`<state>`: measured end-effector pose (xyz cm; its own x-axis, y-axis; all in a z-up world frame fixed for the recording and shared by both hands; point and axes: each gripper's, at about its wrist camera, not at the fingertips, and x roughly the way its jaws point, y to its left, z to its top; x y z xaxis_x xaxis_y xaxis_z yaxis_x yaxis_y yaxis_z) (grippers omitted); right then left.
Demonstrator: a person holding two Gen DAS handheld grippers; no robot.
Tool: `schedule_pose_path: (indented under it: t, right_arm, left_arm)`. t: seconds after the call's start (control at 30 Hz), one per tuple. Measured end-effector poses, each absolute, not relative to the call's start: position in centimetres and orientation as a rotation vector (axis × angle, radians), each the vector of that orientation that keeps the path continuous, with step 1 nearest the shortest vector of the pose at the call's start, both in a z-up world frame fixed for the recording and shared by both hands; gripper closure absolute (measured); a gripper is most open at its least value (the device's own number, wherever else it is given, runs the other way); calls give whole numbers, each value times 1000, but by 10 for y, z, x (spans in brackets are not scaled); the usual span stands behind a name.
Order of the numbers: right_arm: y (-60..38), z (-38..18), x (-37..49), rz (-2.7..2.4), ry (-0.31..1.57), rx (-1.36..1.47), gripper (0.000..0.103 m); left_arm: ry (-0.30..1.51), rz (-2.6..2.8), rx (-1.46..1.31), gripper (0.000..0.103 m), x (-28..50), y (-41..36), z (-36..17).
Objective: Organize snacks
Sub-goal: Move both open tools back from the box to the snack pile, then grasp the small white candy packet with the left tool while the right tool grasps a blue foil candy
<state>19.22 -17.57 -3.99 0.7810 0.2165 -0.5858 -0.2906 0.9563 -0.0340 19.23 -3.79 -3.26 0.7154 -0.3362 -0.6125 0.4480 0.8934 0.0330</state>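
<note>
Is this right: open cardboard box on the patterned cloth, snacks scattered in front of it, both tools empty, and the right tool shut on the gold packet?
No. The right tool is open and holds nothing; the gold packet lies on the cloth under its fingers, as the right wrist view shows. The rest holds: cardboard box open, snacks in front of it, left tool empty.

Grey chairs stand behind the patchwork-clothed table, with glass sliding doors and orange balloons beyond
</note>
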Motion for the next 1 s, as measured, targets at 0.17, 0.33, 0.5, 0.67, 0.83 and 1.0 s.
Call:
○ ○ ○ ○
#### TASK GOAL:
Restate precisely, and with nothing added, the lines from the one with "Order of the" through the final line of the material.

#### RESPONSE:
Order of the numbers: right_arm: y (-60..38), z (-38..18), x (-37..49), rz (-2.7..2.4), ry (-0.31..1.57), rx (-1.36..1.47), gripper (0.000..0.103 m); left_arm: ry (-0.30..1.51), rz (-2.6..2.8), rx (-1.46..1.31), gripper (0.000..0.103 m), x (-28..50), y (-41..36), z (-36..17).
Objective: Organize snacks
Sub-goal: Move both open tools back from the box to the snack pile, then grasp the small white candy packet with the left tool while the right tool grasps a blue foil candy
<state>19.22 -17.57 -3.99 0.7810 0.2165 -0.5858 -0.2906 0.9563 -0.0340 19.23 -3.79 -3.26 0.7154 -0.3362 -0.6125 0.4480 0.8934 0.0330</state>
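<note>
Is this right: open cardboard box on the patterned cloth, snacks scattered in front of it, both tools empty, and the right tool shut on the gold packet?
No. The right tool is open and holds nothing; the gold packet lies on the cloth under its fingers, as the right wrist view shows. The rest holds: cardboard box open, snacks in front of it, left tool empty.

Grey chairs stand behind the patchwork-clothed table, with glass sliding doors and orange balloons beyond
</note>
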Motion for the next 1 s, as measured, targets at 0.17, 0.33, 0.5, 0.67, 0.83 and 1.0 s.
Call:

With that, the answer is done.